Later I’m with Avery; he’s so present when I’m doing really bad, but then when I’m just normal he’s all over the place. Avery, I say, I need you to listen to me. But she’s still not listening.
I wanted to tell her about crying with Ned, about David Wojnarowicz and all he means to me, about rage, about powerlessness, about childhood, about all this emotion I’m starting to feel, even with the coke, maybe more earlier on in the day when I haven’t done so much, like at dinner with Ned or now, after dinner, right now I still feel so emotional. I want to tell Avery that she’s a part of this emotion, this feeling, this opening up. But instead I just tell her about the guy from Paradise; and she looks really scared. You went home with someone? She says it twice. Almost three times, two-and-a-half, because the third time she just says you went home?

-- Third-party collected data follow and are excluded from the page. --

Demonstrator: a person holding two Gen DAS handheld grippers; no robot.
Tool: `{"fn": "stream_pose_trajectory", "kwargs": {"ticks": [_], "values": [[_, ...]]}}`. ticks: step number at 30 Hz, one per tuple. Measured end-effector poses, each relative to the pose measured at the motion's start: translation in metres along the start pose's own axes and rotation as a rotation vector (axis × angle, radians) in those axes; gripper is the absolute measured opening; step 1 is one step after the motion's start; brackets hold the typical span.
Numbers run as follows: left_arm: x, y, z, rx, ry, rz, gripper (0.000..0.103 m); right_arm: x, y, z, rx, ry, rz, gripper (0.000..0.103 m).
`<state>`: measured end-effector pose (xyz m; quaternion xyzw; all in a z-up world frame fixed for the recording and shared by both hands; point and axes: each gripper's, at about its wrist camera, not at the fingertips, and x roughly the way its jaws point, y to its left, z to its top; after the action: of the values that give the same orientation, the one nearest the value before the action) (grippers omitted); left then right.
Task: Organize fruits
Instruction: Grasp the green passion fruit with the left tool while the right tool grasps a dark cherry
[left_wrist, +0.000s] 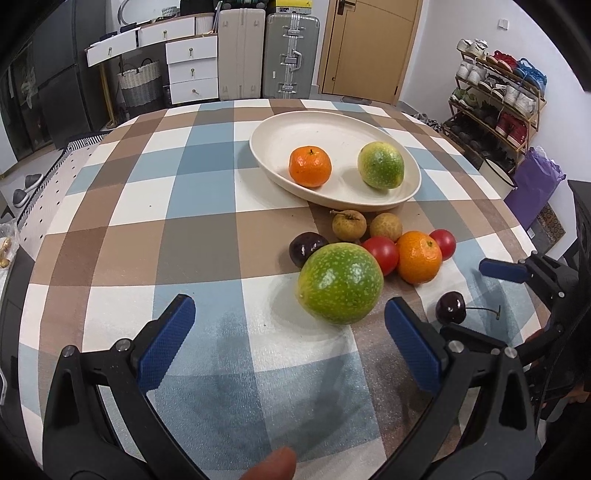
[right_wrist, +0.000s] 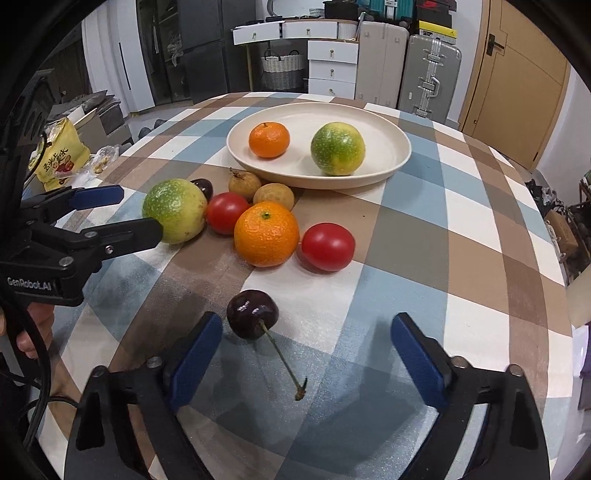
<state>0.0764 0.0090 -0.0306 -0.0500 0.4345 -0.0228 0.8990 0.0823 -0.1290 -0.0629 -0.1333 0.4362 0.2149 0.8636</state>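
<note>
Left jaws: the left gripper (left_wrist: 290, 317) was spread wide and empty, its blue pads either side of the near green citrus (left_wrist: 340, 282) but not touching it, probably lined up to take it.
Right jaws: the right gripper (right_wrist: 306, 339) also stood spread, holding nothing, with the stemmed cherry (right_wrist: 252, 314) just inside its left pad, stem pointing back toward the camera.
Loose fruit: a mandarin (right_wrist: 266, 233), two tomatoes (right_wrist: 327, 246) and (right_wrist: 226, 212), two longans (right_wrist: 273, 196) and (right_wrist: 243, 183) and a dark cherry (right_wrist: 203, 187) lay clustered on the checked tablecloth (right_wrist: 461, 236) just before the dish.
Dish: the cream plate (right_wrist: 400, 149) held an orange mandarin (right_wrist: 269, 139) and a second green citrus (right_wrist: 337, 148), so sorting looked only begun.
</note>
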Motion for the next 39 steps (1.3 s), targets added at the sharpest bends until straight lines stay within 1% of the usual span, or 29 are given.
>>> {"fn": "stream_pose_trajectory", "kwargs": {"ticks": [1,3,4,10,17,22,29,33,39], "values": [[0.001,0.000,0.000,-0.003,0.001,-0.003,0.102,0.001,0.001,0.000,0.000,0.002,0.007,0.083],[0.002,0.001,0.001,-0.002,0.003,-0.004,0.102,0.001,0.002,0.000,-0.004,0.001,0.008,0.081],[0.003,0.001,0.002,-0.001,0.003,-0.002,0.102,0.001,0.002,0.000,-0.006,-0.004,0.011,0.077],[0.008,0.000,0.004,-0.003,0.011,-0.003,0.102,-0.002,0.004,0.000,-0.005,-0.019,0.055,0.063],[0.013,-0.001,0.007,0.000,0.014,-0.001,0.102,-0.004,0.005,-0.003,-0.001,-0.031,0.082,0.060],[0.017,-0.002,0.010,0.000,0.018,-0.005,0.102,-0.005,0.007,-0.004,-0.001,-0.038,0.093,0.054],[0.024,-0.006,0.016,0.007,0.024,-0.003,0.102,-0.006,0.009,-0.005,-0.003,-0.041,0.117,0.054],[0.027,-0.008,0.016,0.014,0.028,0.000,0.102,-0.006,0.010,-0.006,0.001,-0.046,0.121,0.050],[0.027,-0.011,0.016,0.036,0.021,-0.013,0.102,-0.007,0.010,-0.007,0.002,-0.051,0.119,0.048]]}}
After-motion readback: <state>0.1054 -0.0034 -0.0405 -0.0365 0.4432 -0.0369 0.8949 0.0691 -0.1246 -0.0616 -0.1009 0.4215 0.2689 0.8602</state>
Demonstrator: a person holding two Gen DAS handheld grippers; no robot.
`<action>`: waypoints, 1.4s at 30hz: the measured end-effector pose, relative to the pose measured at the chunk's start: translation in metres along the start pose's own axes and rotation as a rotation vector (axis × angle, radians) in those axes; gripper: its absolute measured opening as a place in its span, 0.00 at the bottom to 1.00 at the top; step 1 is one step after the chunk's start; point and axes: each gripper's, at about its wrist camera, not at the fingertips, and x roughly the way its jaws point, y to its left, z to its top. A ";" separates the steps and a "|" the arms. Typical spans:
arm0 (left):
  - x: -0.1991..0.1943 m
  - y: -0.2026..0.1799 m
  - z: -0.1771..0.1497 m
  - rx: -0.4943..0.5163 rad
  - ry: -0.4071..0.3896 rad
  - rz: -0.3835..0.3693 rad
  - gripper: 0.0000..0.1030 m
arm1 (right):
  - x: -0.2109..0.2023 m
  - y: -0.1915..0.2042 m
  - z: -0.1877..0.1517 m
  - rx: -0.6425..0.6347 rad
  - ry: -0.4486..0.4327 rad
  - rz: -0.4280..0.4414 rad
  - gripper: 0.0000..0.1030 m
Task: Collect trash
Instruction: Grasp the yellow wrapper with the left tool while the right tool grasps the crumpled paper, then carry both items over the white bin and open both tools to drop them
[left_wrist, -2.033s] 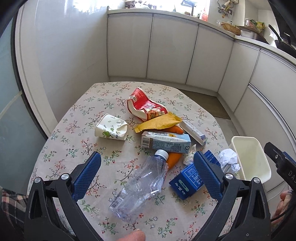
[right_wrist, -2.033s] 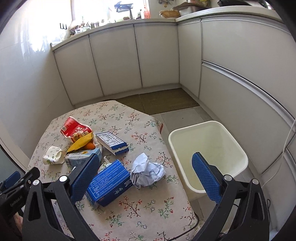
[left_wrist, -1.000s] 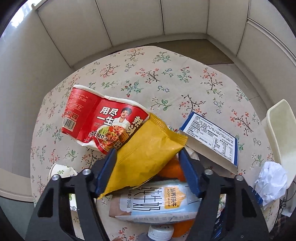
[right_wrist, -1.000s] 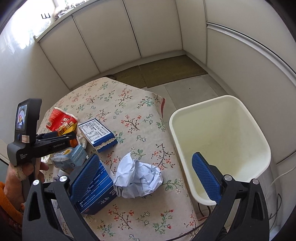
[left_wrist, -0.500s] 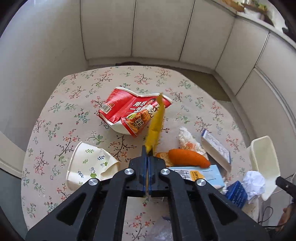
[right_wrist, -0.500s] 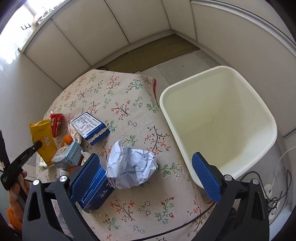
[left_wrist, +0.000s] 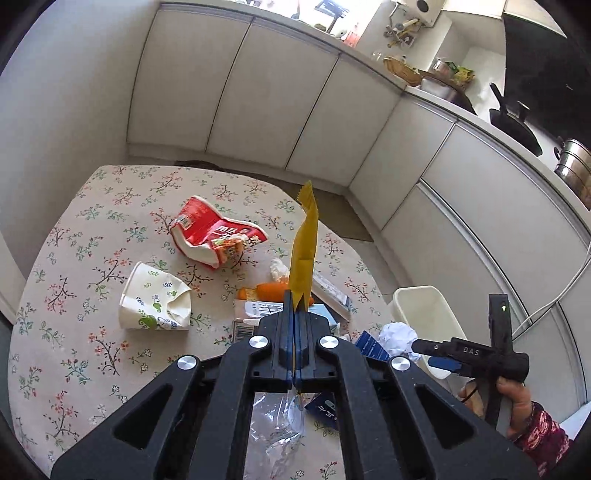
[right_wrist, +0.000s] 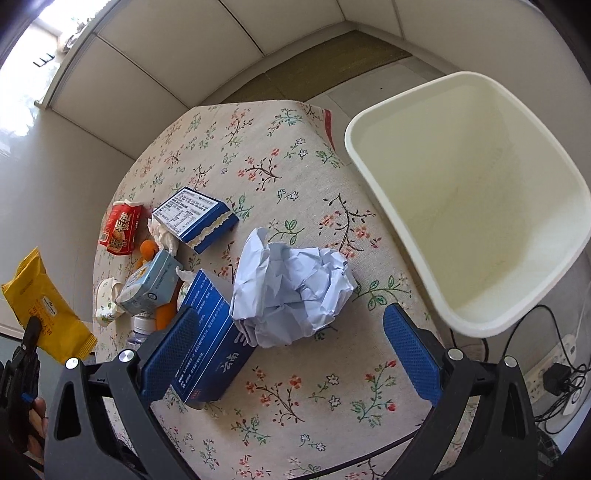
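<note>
My left gripper (left_wrist: 294, 314) is shut on a yellow snack wrapper (left_wrist: 304, 243), held edge-on above the floral table (left_wrist: 74, 258). From the right wrist view the same yellow wrapper (right_wrist: 40, 306) hangs at the far left. My right gripper (right_wrist: 291, 350) is open and hovers over a crumpled white paper ball (right_wrist: 291, 291), which lies between its fingers without touching the pads. A cream bin (right_wrist: 472, 206) stands beside the table on the right. The right gripper (left_wrist: 436, 350) also shows at the lower right of the left wrist view, by the paper ball (left_wrist: 397, 338).
On the table lie a red noodle cup (left_wrist: 214, 236), a crushed paper cup (left_wrist: 155, 302), a milk carton (right_wrist: 151, 284), an orange carrot (left_wrist: 271, 290), two blue boxes (right_wrist: 210, 339) (right_wrist: 195, 218) and a clear bottle (left_wrist: 275, 424). White cabinets (left_wrist: 258, 92) ring the room. Cables (right_wrist: 554, 376) lie on the floor.
The left gripper shut on the yellow wrapper and lifted it off the pile, up and back. The right gripper sank toward the paper ball, still open.
</note>
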 end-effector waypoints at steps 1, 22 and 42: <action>0.002 -0.001 -0.001 0.001 0.004 -0.012 0.00 | 0.003 -0.001 0.000 0.011 0.003 0.007 0.94; 0.022 0.005 -0.011 -0.027 0.073 -0.035 0.00 | 0.002 0.017 -0.001 -0.087 -0.053 0.034 0.41; 0.007 -0.011 0.002 -0.017 0.017 -0.031 0.00 | -0.065 0.032 0.005 -0.186 -0.247 0.071 0.40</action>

Yeah, with some guy I met, we went back to his place and did some K but then I felt weird and walked home.
You went home with someone?
Yeah, I mean I know we’re not monogamous, but I realized when I went home with him that you and I haven’t really talked about what that means.

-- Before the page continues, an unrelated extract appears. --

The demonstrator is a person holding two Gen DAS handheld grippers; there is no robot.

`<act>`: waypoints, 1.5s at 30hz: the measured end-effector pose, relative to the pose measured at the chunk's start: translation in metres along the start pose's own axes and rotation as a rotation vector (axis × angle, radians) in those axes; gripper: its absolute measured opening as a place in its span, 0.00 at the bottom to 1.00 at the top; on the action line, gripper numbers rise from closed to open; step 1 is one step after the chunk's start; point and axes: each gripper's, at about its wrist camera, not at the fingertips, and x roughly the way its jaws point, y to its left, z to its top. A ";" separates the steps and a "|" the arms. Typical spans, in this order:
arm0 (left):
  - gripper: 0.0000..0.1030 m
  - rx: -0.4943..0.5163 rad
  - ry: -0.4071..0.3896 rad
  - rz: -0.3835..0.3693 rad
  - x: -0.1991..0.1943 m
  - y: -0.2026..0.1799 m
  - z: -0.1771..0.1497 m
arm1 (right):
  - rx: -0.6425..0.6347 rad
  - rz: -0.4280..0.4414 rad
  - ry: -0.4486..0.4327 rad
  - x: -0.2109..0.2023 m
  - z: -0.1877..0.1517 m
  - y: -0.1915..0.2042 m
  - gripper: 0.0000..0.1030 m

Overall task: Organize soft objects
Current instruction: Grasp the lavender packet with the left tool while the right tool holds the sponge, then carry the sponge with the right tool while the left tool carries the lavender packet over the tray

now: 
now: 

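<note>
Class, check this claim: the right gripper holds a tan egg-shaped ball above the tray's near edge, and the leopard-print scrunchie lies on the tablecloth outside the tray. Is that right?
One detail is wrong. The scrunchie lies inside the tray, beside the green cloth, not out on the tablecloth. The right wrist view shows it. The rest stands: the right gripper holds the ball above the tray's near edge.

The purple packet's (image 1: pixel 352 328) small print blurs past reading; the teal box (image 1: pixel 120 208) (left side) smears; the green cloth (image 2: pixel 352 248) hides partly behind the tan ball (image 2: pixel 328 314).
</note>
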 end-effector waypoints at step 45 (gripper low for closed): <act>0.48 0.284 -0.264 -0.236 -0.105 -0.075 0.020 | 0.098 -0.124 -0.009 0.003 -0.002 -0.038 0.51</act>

What do you mean we’re not monogamous?
Well, I mean obviously I’m a hooker, right? I mean I’m not turning tricks right now, but I do live with one.
Okay, I guess that’s different, but why? I mean maybe that’s one of the reasons I felt weird and didn’t make out with this guy, Bryan, even though he was really hot.

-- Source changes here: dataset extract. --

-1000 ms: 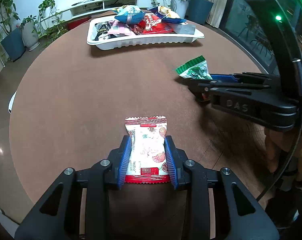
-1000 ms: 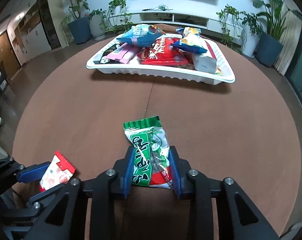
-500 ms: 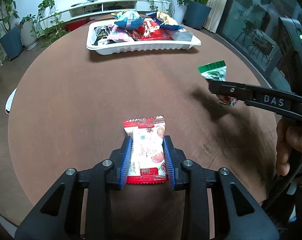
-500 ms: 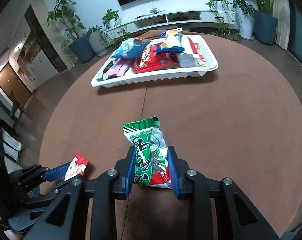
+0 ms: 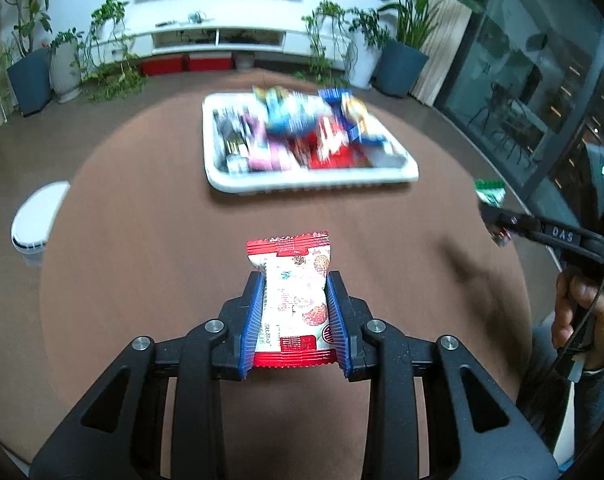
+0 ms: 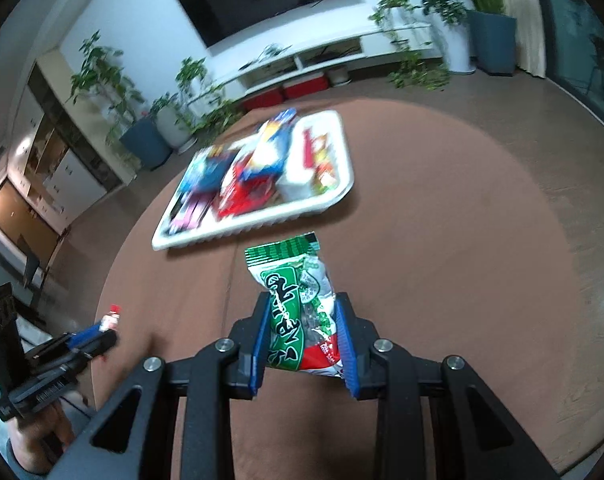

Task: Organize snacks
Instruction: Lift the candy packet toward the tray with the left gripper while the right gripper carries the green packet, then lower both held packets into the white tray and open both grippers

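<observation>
My left gripper [image 5: 293, 280] is shut on a red and white snack packet [image 5: 292, 300], held above the round brown table [image 5: 142, 272]. My right gripper [image 6: 302, 300] is shut on a green snack packet [image 6: 298, 304], also lifted off the table. A white tray [image 5: 313, 184] piled with several snack bags sits at the far side of the table, blurred by motion. In the left wrist view the right gripper [image 5: 489, 212] shows at the right edge with the green packet [image 5: 489, 194]. In the right wrist view the left gripper [image 6: 106, 328] shows at the lower left with the red packet [image 6: 112, 317].
A white stool [image 5: 38, 216] stands beside the table on the left. Potted plants [image 5: 401, 64] and a low white TV cabinet [image 5: 218, 38] line the far wall. A hand [image 5: 581, 312] grips the right tool's handle at the right.
Both grippers have risen with their packets, which no longer rest on the table. The tray now appears closer to centre and more from above, and the right view has rolled.
</observation>
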A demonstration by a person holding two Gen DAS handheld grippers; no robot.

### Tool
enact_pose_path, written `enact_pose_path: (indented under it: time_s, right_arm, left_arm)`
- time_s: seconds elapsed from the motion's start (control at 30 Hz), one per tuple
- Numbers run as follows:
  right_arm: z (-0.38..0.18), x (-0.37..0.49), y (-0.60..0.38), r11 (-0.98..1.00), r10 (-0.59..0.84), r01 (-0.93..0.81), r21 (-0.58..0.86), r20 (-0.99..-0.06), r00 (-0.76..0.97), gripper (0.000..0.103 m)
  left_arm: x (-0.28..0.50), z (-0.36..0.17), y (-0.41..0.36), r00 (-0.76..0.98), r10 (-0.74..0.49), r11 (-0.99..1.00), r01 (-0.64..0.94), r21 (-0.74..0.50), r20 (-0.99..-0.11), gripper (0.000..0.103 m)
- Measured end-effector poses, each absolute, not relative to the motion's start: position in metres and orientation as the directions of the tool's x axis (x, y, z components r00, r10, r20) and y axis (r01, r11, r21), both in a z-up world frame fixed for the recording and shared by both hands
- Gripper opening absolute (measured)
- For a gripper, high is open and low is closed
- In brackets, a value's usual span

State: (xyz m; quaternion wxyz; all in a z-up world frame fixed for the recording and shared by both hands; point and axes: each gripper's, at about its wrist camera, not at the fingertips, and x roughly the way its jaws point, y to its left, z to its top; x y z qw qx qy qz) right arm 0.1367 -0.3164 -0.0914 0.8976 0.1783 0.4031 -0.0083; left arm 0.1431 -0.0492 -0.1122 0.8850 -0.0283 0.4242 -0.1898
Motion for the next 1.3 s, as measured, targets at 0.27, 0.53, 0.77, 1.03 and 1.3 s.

I can’t believe you went home with someone.
Avery, I’m trying to talk to you. Why are you freaking out?
Back at the dinner table with Ned, I’m wondering again how much input David had in the design of Memories That Smell Like Gasoline. Because it just seems so perfect. How the moments when the text gets bigger or changes color fit so well into the narrative, like when it goes from a small “What are you” at the end of one page to a much bigger “talking about?” on the next page, and how the bigger text builds the panic and then when it gets smaller again it’s even more suffocating, this rape scene, this rape scene in a truck that I’m still thinking about although now we’re on the next chapter.
The way the guys in the porn theaters start to blend together, not just because their faces are rubbed out but are they stereotypes even in their own imaginations? Or just David’s archetypes? And when does a stereotype become an archetype, or is it the other way around?